* _PROMPT_
Make an exact transcription of the data below.

* _RECORDED DATA_
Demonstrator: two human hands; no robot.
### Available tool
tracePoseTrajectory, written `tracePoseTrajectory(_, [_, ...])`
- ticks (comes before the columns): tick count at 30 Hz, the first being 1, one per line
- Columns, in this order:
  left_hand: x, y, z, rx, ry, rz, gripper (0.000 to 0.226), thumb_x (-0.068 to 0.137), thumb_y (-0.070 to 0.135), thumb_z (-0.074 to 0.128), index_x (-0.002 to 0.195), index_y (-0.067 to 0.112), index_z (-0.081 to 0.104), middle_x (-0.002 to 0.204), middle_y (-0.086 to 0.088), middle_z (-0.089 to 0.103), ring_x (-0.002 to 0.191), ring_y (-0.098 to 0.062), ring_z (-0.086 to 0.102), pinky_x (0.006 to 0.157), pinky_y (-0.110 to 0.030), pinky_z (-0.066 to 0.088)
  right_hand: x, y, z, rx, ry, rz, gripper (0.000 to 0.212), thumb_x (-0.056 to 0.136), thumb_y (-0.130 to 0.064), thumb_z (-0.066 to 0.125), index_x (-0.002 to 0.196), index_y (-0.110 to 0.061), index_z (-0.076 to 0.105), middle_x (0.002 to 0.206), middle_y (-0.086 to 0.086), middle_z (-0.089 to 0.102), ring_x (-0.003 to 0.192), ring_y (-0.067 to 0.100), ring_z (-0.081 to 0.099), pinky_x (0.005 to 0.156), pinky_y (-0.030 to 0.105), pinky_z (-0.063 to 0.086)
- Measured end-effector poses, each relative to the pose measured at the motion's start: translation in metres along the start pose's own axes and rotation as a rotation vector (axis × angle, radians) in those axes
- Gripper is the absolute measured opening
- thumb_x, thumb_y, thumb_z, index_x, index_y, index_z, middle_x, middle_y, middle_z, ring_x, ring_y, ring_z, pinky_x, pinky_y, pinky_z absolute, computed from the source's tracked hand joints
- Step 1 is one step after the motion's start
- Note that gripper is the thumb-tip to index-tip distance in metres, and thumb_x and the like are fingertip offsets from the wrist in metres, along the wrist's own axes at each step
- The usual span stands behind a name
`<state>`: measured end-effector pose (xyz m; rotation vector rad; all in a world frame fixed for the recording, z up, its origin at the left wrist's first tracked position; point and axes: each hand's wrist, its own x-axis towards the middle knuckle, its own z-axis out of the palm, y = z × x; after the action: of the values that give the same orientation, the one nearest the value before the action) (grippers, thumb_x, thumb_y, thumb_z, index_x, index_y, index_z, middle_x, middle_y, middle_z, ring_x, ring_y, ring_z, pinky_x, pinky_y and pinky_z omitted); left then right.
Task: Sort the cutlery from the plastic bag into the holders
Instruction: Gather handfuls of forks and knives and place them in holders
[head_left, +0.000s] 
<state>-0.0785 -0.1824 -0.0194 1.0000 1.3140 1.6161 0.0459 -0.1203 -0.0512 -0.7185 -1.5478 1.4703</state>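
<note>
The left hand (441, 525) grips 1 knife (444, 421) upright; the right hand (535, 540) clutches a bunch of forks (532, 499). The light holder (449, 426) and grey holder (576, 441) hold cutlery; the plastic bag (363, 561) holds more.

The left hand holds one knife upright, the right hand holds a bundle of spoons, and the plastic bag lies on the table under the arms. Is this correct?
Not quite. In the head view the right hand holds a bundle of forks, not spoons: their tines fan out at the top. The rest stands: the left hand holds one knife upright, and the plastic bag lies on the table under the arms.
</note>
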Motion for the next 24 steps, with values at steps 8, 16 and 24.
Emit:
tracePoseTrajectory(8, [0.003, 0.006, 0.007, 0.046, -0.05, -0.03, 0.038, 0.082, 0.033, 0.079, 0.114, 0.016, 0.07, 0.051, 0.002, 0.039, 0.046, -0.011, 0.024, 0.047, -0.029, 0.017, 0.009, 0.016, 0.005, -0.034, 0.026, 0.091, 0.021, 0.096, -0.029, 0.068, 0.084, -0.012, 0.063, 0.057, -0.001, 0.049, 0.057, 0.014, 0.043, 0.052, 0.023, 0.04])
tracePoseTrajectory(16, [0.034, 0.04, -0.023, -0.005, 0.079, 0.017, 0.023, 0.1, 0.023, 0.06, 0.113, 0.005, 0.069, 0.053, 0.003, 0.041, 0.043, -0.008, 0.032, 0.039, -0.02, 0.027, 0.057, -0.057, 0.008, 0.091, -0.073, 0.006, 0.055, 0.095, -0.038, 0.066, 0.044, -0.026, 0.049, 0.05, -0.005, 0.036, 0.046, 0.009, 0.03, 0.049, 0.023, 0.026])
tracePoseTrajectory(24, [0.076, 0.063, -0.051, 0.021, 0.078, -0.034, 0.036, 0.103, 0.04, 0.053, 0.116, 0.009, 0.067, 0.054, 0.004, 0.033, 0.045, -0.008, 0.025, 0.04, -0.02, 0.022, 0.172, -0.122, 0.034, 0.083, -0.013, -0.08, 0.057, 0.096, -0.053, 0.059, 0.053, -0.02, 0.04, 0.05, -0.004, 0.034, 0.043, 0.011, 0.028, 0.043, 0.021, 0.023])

* _ANSWER AREA_
Demonstrator: two human hands; no robot.
### Available tool
tracePoseTrajectory, written `tracePoseTrajectory(_, [_, ...])`
- ticks (comes before the columns): tick count at 30 Hz, the first being 1, one per line
- Columns, in this order:
  left_hand: x, y, z, rx, ry, rz, gripper (0.000 to 0.226), thumb_x (-0.068 to 0.137), thumb_y (-0.070 to 0.135), thumb_z (-0.074 to 0.128), index_x (-0.002 to 0.195), index_y (-0.067 to 0.112), index_z (-0.081 to 0.104), middle_x (-0.002 to 0.204), middle_y (-0.086 to 0.088), middle_z (-0.089 to 0.103), ring_x (-0.002 to 0.191), ring_y (-0.098 to 0.062), ring_z (-0.086 to 0.102), pinky_x (0.006 to 0.157), pinky_y (-0.110 to 0.030), pinky_z (-0.066 to 0.088)
  right_hand: x, y, z, rx, ry, rz, gripper (0.000 to 0.212), thumb_x (-0.056 to 0.136), thumb_y (-0.130 to 0.064), thumb_z (-0.066 to 0.125), index_x (-0.002 to 0.196), index_y (-0.110 to 0.061), index_z (-0.076 to 0.105), middle_x (0.002 to 0.206), middle_y (-0.086 to 0.086), middle_z (-0.089 to 0.102), ring_x (-0.003 to 0.192), ring_y (-0.067 to 0.100), ring_z (-0.081 to 0.099), pinky_x (0.005 to 0.156), pinky_y (-0.030 to 0.105), pinky_z (-0.063 to 0.086)
- Measured end-effector poses, each relative to the pose measured at the motion's start: translation in metres along the start pose's own axes and rotation as a rotation vector (axis × angle, radians) in those axes
- Gripper is the absolute measured opening
- thumb_x, thumb_y, thumb_z, index_x, index_y, index_z, middle_x, middle_y, middle_z, ring_x, ring_y, ring_z, pinky_x, pinky_y, pinky_z absolute, computed from the source's tracked hand joints
- Step 1 is one step after the motion's start
- Note that gripper is the thumb-tip to index-tip distance in metres, and thumb_x and the like are fingertip offsets from the wrist in metres, along the wrist's own axes at each step
- The usual span stands behind a name
`<state>`: measured end-effector pose (xyz m; rotation vector rad; all in a world frame fixed for the recording, z up, its origin at the left wrist's first tracked position; point and axes: each hand's wrist, its own x-axis towards the middle knuckle, its own z-axis out of the palm, y = z × x; after the action: of the values that give the same orientation, the one nearest the value before the action) (grippers, thumb_x, thumb_y, thumb_z, index_x, index_y, index_z, middle_x, middle_y, middle_z, ring_x, ring_y, ring_z, pinky_x, pinky_y and pinky_z omitted); left then right.
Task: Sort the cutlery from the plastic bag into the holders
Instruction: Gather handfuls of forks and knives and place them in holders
[head_left, +0.000s] 
<state>-0.0785 -0.1824 -0.0194 1.0000 1.3140 1.6161 0.0459 -0.1203 -0.0512 -0.7185 -1.5478 1.4703</state>
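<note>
The left hand (441, 525) grips 1 knife (444, 421) upright; the right hand (535, 540) clutches a bunch of forks (532, 499). The light holder (449, 426) and grey holder (576, 441) hold cutlery; the plastic bag (363, 561) holds more.

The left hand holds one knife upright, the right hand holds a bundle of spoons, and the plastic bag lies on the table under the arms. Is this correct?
Not quite. In the head view the right hand holds a bundle of forks, not spoons: their tines fan out at the top. The rest stands: the left hand holds one knife upright, and the plastic bag lies on the table under the arms.
</note>
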Motion for the next 24 steps, with values at steps 8, 16 and 24.
Emit:
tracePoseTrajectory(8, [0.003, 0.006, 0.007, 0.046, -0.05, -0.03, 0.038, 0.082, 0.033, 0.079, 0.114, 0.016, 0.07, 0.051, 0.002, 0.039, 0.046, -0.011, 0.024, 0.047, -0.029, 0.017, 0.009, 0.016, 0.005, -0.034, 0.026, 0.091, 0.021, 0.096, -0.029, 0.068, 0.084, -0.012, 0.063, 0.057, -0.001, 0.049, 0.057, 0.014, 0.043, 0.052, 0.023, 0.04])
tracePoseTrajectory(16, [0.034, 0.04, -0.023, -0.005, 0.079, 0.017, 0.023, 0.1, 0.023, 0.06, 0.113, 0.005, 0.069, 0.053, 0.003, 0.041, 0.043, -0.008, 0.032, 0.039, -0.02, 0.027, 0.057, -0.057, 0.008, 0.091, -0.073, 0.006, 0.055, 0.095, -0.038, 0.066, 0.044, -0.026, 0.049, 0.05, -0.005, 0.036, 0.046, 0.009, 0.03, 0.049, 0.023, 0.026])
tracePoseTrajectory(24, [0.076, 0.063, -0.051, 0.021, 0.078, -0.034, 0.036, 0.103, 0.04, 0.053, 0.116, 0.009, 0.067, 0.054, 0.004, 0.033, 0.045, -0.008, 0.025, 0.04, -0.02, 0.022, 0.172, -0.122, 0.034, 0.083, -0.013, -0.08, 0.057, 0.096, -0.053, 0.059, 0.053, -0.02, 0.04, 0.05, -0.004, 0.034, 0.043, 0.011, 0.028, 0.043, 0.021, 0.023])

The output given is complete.